Write out, word for word, every line in the data below from the one containing "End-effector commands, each" to the one containing "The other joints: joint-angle", both of them included.
--- Data under study Enclosed Below ---
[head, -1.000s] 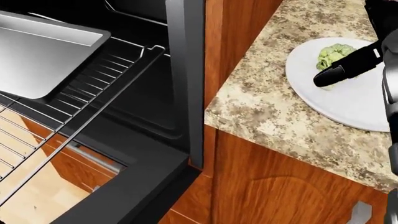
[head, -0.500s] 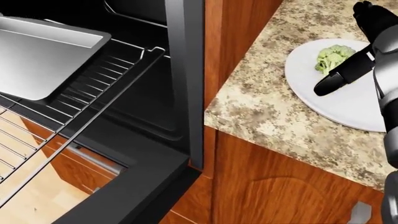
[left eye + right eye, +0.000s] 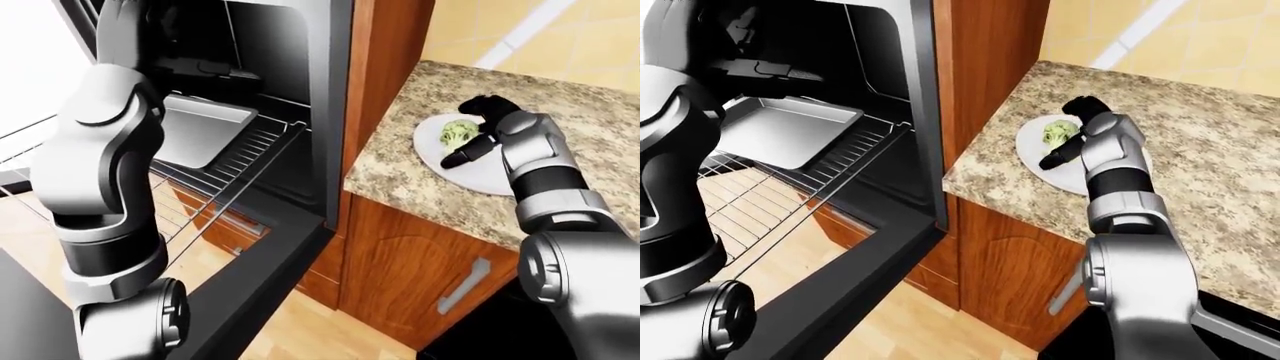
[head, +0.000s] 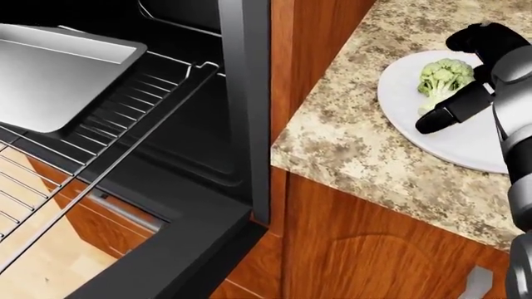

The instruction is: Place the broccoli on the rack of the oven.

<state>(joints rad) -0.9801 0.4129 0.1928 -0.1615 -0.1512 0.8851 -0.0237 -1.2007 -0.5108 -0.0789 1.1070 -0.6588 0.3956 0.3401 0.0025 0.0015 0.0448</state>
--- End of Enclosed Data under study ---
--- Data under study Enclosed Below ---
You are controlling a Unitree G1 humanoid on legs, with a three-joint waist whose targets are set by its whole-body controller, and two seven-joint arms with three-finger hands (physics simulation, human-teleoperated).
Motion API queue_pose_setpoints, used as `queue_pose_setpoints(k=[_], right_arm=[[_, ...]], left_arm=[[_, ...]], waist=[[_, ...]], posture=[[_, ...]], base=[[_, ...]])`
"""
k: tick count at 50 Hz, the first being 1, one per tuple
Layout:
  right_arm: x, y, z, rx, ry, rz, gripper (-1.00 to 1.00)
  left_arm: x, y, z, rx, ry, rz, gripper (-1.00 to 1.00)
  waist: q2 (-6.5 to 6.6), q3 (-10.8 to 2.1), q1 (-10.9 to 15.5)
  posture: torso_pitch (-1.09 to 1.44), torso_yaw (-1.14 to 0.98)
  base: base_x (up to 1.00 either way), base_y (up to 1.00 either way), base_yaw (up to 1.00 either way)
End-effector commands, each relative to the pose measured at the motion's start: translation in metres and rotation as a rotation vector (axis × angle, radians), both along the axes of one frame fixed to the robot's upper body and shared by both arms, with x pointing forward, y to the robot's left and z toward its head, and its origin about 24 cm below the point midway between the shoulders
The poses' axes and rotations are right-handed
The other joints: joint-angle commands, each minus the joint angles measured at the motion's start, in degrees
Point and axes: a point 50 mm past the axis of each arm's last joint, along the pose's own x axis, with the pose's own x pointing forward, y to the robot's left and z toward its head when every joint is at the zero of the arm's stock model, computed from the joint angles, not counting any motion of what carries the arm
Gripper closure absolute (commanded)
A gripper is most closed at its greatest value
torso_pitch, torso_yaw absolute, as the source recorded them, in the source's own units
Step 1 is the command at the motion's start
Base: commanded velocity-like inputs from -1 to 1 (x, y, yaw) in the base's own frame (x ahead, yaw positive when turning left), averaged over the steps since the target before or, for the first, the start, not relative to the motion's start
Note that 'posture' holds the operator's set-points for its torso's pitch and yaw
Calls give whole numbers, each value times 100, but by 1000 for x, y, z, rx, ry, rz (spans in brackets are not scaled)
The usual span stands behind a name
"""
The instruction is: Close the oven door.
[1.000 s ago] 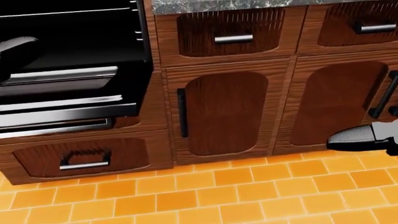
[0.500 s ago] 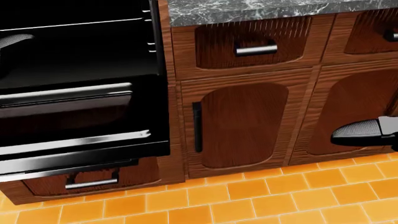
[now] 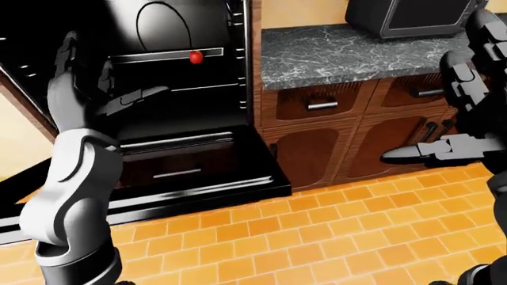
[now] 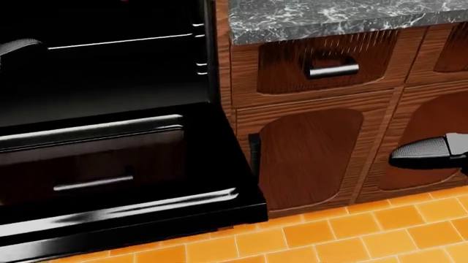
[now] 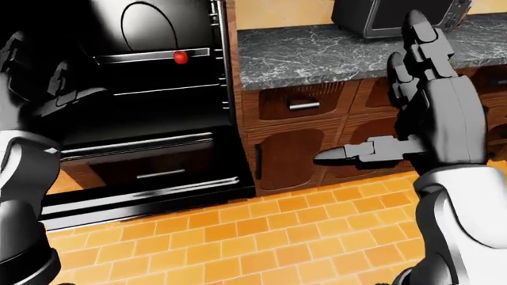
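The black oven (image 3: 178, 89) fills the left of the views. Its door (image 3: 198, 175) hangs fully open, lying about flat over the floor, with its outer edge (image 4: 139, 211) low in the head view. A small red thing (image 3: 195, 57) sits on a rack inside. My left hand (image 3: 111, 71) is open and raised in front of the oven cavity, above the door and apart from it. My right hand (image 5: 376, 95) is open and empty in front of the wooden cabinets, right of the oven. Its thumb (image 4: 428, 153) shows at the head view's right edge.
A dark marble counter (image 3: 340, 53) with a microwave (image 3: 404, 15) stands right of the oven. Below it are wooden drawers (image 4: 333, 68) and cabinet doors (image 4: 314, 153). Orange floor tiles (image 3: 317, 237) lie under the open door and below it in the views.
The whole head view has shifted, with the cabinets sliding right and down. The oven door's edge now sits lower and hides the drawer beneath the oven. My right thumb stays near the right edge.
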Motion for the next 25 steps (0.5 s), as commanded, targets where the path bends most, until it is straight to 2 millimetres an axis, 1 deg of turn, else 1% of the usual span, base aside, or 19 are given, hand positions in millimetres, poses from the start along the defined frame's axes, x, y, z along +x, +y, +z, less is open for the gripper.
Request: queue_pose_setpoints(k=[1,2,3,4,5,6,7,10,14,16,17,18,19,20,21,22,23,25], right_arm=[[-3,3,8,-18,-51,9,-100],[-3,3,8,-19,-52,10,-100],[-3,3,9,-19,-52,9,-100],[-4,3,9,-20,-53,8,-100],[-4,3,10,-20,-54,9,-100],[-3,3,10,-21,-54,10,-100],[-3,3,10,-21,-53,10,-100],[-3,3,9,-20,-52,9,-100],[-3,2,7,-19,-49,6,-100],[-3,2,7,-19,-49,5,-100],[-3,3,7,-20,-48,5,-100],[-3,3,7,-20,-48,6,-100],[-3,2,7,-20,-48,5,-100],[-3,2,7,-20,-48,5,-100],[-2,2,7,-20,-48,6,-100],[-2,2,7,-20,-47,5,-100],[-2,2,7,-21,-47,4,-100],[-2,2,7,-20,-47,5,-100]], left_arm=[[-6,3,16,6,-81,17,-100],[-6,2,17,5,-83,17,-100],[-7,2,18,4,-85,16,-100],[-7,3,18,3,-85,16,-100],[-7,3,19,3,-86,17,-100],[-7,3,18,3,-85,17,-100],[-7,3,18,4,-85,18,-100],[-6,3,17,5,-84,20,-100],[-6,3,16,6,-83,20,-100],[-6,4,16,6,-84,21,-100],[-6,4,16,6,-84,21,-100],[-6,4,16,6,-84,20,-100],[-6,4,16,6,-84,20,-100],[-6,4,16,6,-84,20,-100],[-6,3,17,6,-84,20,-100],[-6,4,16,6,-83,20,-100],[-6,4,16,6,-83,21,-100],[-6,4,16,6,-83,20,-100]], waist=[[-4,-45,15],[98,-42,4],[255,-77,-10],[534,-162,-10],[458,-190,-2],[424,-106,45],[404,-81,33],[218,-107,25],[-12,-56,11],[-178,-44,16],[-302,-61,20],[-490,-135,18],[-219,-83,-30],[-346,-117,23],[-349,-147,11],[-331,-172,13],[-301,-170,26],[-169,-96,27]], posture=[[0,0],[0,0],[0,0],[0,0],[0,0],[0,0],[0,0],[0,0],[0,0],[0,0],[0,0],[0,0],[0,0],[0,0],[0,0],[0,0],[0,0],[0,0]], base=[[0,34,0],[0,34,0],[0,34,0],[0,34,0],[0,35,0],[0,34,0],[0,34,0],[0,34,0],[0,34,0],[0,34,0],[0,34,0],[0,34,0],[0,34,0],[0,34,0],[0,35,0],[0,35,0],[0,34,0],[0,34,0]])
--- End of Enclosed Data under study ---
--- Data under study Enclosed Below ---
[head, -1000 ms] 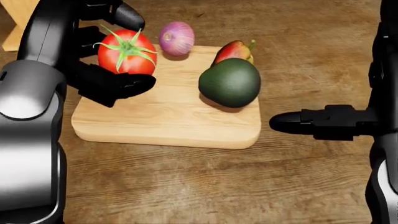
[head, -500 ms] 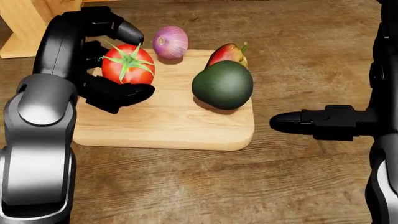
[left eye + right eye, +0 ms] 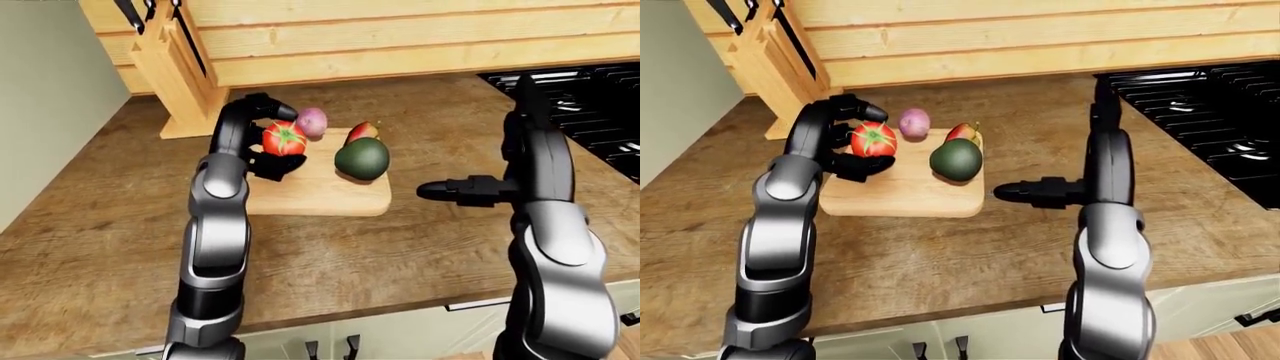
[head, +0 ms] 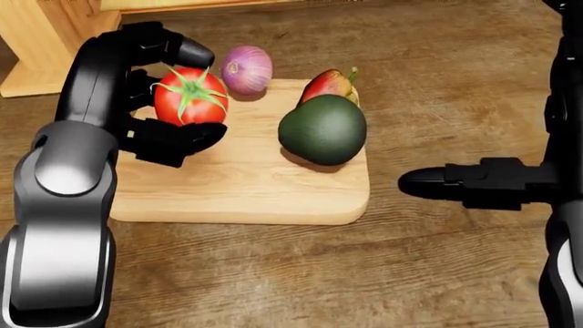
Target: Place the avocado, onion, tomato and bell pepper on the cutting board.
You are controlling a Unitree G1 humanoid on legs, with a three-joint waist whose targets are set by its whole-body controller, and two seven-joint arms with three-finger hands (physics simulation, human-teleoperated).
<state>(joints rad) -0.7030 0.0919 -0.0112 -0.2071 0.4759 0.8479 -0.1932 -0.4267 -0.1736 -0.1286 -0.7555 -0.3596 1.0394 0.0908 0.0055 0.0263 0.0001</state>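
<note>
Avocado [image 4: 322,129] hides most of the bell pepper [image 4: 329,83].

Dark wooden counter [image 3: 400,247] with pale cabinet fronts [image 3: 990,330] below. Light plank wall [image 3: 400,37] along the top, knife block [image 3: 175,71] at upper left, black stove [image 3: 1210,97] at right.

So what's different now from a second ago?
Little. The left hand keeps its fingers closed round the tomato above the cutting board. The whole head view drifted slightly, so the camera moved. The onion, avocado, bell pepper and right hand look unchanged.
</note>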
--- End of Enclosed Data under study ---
» **Written response**:
End-effector commands, each relative to the pose measured at the motion's start: translation in metres and rotation as a rotation vector (axis × angle, radians), both along the axes of one frame fixed to the robot's upper body and shared by both arms, with x pointing forward, y to the robot's left and z toward its head, and its origin about 24 cm below the point midway between the shoulders
The poses' axes and rotations are right-handed
The other joints: joint-angle commands, each minus the joint angles measured at the motion's start, in degrees

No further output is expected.